═══ DATA SHOWN ═══

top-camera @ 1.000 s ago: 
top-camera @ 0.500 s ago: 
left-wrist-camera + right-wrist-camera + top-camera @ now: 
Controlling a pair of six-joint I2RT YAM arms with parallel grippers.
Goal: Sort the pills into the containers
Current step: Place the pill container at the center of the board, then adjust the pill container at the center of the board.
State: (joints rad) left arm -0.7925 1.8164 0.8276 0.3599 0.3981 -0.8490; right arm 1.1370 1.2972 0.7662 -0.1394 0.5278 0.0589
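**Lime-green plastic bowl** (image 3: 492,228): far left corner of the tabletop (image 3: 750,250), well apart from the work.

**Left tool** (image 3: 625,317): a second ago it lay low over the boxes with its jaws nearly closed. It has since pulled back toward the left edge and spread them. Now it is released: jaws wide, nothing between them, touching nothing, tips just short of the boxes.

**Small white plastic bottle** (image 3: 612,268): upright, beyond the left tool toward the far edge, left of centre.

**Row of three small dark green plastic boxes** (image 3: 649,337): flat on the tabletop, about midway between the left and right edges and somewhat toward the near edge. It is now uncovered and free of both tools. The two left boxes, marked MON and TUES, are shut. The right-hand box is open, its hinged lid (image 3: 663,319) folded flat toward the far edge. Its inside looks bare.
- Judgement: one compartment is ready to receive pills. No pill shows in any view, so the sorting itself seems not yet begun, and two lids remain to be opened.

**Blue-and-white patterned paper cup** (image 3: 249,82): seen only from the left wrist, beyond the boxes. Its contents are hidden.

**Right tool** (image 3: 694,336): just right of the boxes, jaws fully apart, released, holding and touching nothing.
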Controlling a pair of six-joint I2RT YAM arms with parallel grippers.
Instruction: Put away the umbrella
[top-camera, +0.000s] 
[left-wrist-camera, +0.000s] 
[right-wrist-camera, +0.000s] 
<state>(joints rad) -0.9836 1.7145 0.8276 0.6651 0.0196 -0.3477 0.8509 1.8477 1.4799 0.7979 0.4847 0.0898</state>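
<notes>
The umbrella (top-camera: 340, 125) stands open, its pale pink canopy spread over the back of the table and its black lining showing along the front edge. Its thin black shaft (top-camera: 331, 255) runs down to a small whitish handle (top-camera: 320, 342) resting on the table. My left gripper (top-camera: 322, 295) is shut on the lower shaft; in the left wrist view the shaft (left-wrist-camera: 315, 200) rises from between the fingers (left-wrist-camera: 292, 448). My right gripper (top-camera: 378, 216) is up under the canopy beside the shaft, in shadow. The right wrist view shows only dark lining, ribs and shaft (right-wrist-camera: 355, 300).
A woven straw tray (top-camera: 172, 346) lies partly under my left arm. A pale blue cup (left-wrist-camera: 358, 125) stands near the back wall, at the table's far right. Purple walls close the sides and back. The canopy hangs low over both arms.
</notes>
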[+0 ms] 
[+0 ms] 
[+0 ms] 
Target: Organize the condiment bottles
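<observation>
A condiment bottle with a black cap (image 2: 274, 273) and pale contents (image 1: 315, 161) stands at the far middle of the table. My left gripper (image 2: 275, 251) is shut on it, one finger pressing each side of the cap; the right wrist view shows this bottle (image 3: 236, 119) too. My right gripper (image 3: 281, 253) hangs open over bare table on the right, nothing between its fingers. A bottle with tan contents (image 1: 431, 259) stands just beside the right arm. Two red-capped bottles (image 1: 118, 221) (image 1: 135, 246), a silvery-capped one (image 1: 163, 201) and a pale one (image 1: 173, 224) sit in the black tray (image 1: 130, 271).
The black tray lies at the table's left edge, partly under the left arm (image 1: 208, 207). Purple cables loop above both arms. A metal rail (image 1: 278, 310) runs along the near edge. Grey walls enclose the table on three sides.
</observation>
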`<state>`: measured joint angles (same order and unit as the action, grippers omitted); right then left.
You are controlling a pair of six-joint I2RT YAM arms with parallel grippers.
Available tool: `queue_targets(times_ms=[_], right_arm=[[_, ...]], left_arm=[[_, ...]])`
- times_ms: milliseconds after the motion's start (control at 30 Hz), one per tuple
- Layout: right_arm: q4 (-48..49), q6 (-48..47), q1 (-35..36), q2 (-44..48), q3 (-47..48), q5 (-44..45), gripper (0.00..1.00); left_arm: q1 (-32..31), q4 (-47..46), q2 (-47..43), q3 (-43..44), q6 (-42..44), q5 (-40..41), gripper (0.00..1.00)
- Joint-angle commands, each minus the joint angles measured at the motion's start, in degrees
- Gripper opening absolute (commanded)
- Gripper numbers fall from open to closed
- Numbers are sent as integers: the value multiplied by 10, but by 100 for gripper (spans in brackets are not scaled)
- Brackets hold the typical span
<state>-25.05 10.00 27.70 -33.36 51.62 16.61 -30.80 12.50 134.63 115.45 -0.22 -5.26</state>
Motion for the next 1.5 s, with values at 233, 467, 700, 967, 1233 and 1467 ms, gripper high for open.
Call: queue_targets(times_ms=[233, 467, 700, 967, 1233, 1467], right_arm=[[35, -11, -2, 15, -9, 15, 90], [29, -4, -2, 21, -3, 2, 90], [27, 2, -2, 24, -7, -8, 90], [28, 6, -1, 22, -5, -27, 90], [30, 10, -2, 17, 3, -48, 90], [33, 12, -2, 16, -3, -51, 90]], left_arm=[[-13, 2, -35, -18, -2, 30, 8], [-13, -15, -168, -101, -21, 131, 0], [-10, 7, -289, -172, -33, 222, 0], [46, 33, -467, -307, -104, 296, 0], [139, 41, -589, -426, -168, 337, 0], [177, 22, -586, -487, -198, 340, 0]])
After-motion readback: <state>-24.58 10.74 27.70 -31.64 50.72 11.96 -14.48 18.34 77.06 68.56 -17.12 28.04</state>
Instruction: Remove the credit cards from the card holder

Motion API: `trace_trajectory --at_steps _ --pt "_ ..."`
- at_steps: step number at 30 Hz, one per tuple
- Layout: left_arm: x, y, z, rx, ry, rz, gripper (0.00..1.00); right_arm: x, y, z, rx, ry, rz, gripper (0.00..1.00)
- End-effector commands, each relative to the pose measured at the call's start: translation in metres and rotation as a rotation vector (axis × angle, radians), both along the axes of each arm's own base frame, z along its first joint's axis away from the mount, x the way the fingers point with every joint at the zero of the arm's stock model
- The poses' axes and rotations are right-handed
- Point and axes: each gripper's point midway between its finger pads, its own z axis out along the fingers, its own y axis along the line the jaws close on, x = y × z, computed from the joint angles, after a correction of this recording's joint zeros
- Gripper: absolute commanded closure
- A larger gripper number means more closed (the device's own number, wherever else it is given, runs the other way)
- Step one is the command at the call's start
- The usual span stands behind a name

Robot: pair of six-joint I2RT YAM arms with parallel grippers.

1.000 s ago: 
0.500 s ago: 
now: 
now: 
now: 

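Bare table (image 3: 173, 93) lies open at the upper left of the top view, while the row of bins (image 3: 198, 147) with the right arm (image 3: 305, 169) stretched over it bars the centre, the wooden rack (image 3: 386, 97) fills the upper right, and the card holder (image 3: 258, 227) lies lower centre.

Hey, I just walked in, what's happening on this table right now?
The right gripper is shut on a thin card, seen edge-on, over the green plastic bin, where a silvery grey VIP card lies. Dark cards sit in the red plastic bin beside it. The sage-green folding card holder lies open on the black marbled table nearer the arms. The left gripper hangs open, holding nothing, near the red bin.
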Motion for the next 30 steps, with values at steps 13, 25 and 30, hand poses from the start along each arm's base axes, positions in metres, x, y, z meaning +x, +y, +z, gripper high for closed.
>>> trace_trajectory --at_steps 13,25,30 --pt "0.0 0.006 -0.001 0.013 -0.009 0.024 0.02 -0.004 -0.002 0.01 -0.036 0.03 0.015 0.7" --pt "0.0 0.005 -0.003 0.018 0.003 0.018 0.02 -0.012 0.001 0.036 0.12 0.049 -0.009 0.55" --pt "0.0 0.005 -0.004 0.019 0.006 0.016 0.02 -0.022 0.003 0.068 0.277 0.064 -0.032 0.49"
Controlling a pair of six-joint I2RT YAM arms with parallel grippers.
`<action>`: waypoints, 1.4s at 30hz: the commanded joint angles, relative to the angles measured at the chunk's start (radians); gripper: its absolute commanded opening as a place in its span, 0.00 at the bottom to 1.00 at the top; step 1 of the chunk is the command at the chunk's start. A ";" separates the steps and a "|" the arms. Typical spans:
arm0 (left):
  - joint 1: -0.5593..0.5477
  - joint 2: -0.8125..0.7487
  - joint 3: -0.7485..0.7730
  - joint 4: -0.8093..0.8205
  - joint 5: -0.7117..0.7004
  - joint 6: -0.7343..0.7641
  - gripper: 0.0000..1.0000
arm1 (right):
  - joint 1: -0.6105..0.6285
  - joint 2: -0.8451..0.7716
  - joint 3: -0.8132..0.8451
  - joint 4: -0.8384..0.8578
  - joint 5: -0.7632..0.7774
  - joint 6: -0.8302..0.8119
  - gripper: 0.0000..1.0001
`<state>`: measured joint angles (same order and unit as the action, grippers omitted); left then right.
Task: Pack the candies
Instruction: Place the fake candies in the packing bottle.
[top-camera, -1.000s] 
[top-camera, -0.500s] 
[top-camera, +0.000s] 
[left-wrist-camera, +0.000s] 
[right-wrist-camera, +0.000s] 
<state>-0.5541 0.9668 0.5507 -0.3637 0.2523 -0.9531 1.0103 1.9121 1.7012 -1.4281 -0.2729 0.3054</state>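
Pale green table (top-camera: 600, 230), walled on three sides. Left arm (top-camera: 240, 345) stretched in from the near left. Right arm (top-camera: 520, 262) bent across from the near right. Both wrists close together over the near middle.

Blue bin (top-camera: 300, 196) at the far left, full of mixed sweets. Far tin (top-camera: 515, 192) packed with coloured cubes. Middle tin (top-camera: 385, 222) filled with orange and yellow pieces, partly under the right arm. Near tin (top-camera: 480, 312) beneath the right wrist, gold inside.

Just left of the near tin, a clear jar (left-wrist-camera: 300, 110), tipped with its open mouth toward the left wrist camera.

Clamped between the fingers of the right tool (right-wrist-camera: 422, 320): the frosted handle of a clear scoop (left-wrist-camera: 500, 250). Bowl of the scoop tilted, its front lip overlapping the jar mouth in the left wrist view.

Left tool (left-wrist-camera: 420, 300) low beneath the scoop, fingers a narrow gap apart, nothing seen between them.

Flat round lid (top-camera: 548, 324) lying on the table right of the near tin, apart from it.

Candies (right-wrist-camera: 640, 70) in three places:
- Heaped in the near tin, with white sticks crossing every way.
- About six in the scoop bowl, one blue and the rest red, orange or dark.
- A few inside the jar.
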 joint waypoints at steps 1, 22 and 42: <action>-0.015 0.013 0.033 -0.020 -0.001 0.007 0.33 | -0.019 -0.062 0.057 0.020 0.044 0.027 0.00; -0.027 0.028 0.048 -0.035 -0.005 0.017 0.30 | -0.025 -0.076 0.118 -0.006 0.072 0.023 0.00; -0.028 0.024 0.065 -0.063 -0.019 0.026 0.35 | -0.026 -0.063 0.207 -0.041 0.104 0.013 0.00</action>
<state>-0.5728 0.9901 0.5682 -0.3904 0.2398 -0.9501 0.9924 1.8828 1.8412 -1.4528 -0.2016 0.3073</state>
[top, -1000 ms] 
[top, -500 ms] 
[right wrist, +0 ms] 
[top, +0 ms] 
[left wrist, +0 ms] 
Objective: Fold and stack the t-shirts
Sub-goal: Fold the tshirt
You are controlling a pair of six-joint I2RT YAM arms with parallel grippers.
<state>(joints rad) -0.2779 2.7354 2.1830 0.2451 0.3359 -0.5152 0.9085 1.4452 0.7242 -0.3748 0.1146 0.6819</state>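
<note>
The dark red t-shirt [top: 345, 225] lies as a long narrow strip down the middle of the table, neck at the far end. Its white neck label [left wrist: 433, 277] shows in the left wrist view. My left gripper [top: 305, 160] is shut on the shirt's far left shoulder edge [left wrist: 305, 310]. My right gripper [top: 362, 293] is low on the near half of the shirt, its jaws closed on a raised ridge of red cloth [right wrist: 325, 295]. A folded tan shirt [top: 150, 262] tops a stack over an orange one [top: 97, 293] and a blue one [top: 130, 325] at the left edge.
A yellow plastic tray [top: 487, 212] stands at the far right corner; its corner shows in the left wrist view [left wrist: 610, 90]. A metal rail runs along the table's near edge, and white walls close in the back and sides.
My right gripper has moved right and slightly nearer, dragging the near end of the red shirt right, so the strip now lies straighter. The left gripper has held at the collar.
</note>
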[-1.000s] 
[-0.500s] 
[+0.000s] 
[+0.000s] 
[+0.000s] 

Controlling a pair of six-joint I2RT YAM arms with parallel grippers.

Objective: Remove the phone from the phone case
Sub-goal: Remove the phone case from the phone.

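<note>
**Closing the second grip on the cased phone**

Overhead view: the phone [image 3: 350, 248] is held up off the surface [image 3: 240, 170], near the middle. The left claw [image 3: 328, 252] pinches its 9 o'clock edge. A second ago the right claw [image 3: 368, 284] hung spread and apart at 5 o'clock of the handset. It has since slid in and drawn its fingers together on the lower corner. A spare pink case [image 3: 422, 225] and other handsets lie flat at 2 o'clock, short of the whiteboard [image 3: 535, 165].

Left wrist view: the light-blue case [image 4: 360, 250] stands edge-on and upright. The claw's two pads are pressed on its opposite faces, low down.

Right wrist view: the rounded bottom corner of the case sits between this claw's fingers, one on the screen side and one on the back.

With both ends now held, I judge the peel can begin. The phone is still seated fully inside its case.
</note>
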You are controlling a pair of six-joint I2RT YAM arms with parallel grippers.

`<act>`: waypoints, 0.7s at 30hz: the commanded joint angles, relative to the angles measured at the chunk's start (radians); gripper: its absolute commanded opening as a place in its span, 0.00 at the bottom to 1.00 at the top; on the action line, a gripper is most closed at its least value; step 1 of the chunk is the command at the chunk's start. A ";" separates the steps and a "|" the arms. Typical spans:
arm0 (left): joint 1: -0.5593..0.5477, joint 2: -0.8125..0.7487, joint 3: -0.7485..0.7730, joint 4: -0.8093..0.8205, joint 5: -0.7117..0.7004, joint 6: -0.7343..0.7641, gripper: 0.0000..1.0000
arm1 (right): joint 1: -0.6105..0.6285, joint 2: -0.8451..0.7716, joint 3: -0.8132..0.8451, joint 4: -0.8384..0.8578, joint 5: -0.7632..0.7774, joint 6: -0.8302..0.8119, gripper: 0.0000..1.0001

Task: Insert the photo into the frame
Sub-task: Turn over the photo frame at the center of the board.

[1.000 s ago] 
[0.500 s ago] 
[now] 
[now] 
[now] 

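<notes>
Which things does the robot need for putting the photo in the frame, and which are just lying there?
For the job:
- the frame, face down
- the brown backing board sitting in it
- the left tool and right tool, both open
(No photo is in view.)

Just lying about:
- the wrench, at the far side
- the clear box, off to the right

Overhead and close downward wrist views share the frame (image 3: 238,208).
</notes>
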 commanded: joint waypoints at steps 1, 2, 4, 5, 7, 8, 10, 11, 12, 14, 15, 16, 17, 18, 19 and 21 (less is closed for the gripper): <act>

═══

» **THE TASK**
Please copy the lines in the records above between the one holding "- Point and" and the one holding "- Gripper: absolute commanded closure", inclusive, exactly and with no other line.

» **TASK SOLUTION**
- Point and axes: each gripper's point midway between its finger pads, its own z axis out along the fingers, its own y axis along the line the jaws close on, x = y × z, computed from the joint angles, after a correction of this recording's joint zeros
- Gripper: absolute commanded closure

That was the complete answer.